Chapter 13
Query Service Requirements



Component query service


Stakeholders Jeb Bearer, Abdul Basit



# Consistency: For all the availability API endpoints, all successful responses 1 to a given endpoint with fixed parameters are equivalent from all honest nodes. In simple terms, this requirement means that the availability API is deterministic; it only surfaces data which has agreement from consensus and will never change over time or vary between honest nodes. Honest nodes may only differ in what data they currently have available at all (which results in error responses). Acceptance: In a running Espresso network with multiple query nodes, randomly generate queries, send them to each node, and check that the responses are the same.

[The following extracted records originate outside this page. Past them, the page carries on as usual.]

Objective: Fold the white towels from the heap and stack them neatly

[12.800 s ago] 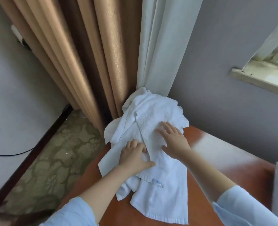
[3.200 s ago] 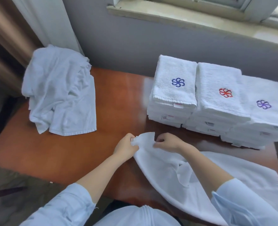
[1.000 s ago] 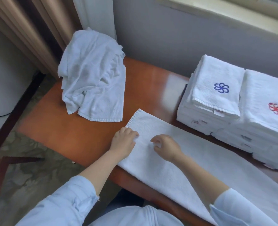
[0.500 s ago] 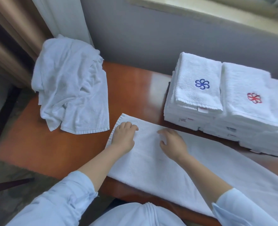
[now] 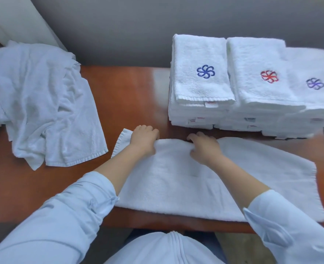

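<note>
A white towel [image 5: 176, 180] lies spread lengthwise along the near edge of the wooden table [image 5: 130, 96]. My left hand [image 5: 144, 140] grips its far edge near the left corner, fingers curled over the hem. A little to the right, my right hand [image 5: 205, 146] pinches the same far edge, and the cloth bulges slightly between the two hands. The heap of crumpled white towels [image 5: 39, 103] sits at the table's left end. Three stacks of folded towels stand at the back right: one with a blue flower [image 5: 201, 82], one red [image 5: 260, 79], one purple [image 5: 313, 86].
A grey wall [image 5: 138, 25] runs behind the table, with a white curtain [image 5: 18, 21] at the far left. Bare wood shows between the heap and the stacks. The towel's near hem reaches the table's front edge.
The towel went from bunched in my hands to flat on the table. Both hands slid from its surface up to the far edge, and their fingers have curled onto it.
</note>
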`<state>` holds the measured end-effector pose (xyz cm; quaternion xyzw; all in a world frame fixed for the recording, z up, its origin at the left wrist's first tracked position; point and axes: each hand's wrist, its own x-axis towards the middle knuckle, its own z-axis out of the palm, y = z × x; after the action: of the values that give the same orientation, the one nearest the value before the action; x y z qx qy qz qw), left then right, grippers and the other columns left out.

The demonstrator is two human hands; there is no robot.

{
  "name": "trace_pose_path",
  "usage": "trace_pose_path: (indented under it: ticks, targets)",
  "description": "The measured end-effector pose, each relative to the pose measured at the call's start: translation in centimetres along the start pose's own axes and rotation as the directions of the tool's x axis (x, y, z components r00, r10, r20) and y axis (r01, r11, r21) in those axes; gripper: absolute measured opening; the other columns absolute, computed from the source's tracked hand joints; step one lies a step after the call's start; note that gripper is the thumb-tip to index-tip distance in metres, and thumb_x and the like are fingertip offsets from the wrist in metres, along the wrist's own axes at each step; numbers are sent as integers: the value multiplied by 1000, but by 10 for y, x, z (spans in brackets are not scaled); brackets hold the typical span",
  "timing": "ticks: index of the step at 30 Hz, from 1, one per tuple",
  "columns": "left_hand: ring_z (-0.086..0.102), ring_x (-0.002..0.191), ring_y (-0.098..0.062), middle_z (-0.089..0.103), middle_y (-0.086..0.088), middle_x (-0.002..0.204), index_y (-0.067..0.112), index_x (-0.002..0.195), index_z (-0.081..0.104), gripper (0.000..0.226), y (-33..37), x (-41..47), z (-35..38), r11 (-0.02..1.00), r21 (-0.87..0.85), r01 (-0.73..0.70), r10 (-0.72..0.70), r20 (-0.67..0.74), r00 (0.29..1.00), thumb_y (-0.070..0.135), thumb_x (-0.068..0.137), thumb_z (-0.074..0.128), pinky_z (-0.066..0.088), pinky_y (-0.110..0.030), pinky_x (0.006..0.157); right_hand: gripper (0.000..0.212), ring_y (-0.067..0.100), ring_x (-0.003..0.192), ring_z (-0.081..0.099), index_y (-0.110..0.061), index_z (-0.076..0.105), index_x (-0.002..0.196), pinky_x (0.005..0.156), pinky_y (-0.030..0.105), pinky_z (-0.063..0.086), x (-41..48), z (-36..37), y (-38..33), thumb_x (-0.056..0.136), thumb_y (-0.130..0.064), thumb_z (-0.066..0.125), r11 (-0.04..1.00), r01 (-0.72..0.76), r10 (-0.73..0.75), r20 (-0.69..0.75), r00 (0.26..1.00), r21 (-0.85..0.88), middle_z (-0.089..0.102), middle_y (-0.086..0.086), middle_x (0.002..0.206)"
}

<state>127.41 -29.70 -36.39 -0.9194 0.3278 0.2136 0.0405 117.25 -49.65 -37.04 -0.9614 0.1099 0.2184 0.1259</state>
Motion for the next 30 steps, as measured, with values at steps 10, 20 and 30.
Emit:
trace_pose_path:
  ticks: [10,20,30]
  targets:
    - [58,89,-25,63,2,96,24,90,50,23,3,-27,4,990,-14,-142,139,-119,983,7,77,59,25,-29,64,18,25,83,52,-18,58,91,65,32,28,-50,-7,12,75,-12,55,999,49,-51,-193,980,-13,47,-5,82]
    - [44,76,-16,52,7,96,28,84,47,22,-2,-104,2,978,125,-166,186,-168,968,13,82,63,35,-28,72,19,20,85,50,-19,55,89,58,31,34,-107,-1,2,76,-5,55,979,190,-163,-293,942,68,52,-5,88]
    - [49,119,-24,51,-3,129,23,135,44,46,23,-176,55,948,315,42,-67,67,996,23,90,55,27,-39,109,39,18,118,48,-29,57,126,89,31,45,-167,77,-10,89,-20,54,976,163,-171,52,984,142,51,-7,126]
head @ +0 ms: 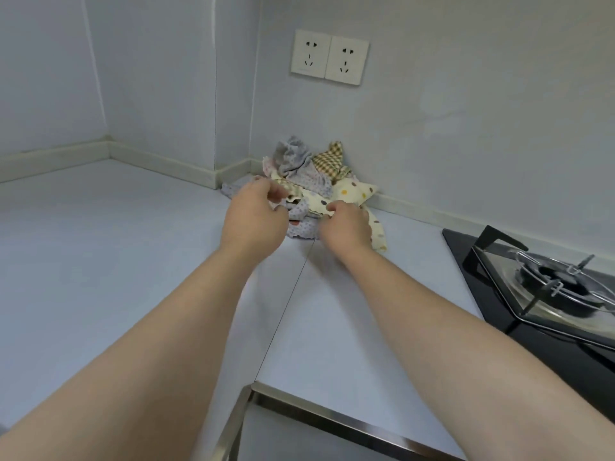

# Completeness: Every honest node eventually provides every consensus object, and, with the exception of nodes that have explicitly opted into pruning, never fails to provide an object once it has once provided it. Note that this requirement applies only to the availability API, and a single endpoint of the node API (which provides VID shares). Other API modules provide access to non-consensus data with weaker availability requirements. Acceptance: Run an Espresso network up to a certain block height h. Using the leaf, block, and VID streaming endpoints, check that it is possible to scan through all the data for every block up to height h on every individual node. Repeat in the presence of failures such as nodes being restarted or offline for periods of time. Acceptance: Run an Espresso network up to a certain block height h. Start up a new node and register it to stake. Run to a later height h> h. Check that the new node eventually provides all consensus data for all blocks up to h.

# Lightweight: The minimal subset of the APIs required for a node to participate honestly and correctly in consensus requires finite and limited resources. In particular, this requirement motivates Pruning– the ability of a node to delete data older than a specified threshold or greater than a specified size. It also motivates the various data source implementations, which allow nodes to store more or less data depending on their use case – from the minimum required for consensus (recent leaves and VID shares only) to full archival data. In addition, the work required to answer any particular publicly exposed query should be sufficiently small that


# Monitoring: The status API provides sufficient metrics that automated monitoring can be set up for a node. The granularity of these metrics should be such that

Acceptance: Using the query service metrics, configure alerts such that no incidents are missed and the team doesn’t get grumpy from false alarms.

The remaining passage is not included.